● **What the task asks**
Retype the material, please. Every line must match.

● **Entries supplied**
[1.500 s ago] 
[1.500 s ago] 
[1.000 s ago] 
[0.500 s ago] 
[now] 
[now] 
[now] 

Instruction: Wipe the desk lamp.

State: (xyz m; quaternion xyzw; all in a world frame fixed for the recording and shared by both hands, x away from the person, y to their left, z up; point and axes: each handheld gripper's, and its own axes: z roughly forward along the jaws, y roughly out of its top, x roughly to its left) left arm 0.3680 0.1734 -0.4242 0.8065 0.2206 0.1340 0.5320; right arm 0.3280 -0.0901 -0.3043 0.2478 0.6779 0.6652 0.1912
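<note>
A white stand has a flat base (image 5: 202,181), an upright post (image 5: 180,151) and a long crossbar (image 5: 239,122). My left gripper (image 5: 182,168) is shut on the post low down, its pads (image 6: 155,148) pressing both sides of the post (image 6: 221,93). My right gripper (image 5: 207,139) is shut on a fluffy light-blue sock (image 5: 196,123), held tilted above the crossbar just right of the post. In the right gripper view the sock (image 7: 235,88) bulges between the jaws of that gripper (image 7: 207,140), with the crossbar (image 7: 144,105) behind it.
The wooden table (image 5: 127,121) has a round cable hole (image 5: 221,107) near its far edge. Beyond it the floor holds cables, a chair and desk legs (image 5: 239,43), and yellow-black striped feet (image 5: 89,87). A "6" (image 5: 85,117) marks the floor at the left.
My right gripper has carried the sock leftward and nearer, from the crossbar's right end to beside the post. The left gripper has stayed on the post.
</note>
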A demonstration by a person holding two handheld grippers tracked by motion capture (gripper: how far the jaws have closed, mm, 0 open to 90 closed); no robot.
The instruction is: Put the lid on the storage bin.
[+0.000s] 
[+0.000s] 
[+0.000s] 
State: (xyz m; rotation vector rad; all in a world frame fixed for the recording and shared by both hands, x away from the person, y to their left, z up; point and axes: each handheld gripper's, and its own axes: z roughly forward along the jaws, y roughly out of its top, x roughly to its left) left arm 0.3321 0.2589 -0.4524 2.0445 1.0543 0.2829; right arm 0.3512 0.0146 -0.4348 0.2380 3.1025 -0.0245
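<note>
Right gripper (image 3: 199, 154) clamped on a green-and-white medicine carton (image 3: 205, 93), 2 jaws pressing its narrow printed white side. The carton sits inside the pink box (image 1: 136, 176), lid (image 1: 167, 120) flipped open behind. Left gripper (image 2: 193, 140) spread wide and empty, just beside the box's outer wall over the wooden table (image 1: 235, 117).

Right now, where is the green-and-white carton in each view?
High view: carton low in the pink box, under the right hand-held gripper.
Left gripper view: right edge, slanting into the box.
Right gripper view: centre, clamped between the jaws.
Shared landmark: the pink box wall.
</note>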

● **Task answer**
[1.500 s ago] 
[1.500 s ago] 
[1.000 s ago] 
[0.500 s ago] 
[now] 
[now] 
[now] 

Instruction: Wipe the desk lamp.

State: (xyz m; quaternion xyzw; all in a world frame fixed for the recording and shared by both hands, x away from the person, y to their left, z up; point and axes: each handheld gripper's, and its own axes: z roughly forward along the jaws, y roughly out of its top, x roughly to its left) left arm 0.3680 0.1734 -0.4242 0.8065 0.2206 0.1340 0.5320; right arm 0.3280 -0.0901 -0.3043 0.2478 0.6779 0.6652 0.1912
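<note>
A white stand has a flat base (image 5: 202,181), an upright post (image 5: 180,151) and a long crossbar (image 5: 239,122). My left gripper (image 5: 182,168) is shut on the post low down, its pads (image 6: 155,148) pressing both sides of the post (image 6: 221,93). My right gripper (image 5: 207,139) is shut on a fluffy light-blue sock (image 5: 196,123), held tilted above the crossbar just right of the post. In the right gripper view the sock (image 7: 235,88) bulges between the jaws of that gripper (image 7: 207,140), with the crossbar (image 7: 144,105) behind it.
The wooden table (image 5: 127,121) has a round cable hole (image 5: 221,107) near its far edge. Beyond it the floor holds cables, a chair and desk legs (image 5: 239,43), and yellow-black striped feet (image 5: 89,87). A "6" (image 5: 85,117) marks the floor at the left.
My right gripper has carried the sock leftward and nearer, from the crossbar's right end to beside the post. The left gripper has stayed on the post.
</note>
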A demonstration by a person holding two handheld grippers tracked by motion capture (gripper: how far the jaws have closed, mm, 0 open to 90 closed); no robot.
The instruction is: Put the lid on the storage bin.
[+0.000s] 
[+0.000s] 
[+0.000s] 
State: (xyz m; rotation vector rad; all in a world frame fixed for the recording and shared by both hands, x away from the person, y to their left, z up; point and axes: each handheld gripper's, and its own axes: z roughly forward along the jaws, y roughly out of its top, x roughly to its left) left arm 0.3321 0.2589 -0.4524 2.0445 1.0543 0.2829; right arm 0.3512 0.0146 -0.4348 0.2380 3.1025 -0.0245
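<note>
Right gripper (image 3: 199, 154) clamped on a green-and-white medicine carton (image 3: 205, 93), 2 jaws pressing its narrow printed white side. The carton sits inside the pink box (image 1: 136, 176), lid (image 1: 167, 120) flipped open behind. Left gripper (image 2: 193, 140) spread wide and empty, just beside the box's outer wall over the wooden table (image 1: 235, 117).

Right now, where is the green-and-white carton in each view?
High view: carton low in the pink box, under the right hand-held gripper.
Left gripper view: right edge, slanting into the box.
Right gripper view: centre, clamped between the jaws.
Shared landmark: the pink box wall.
</note>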

There is no more to this answer.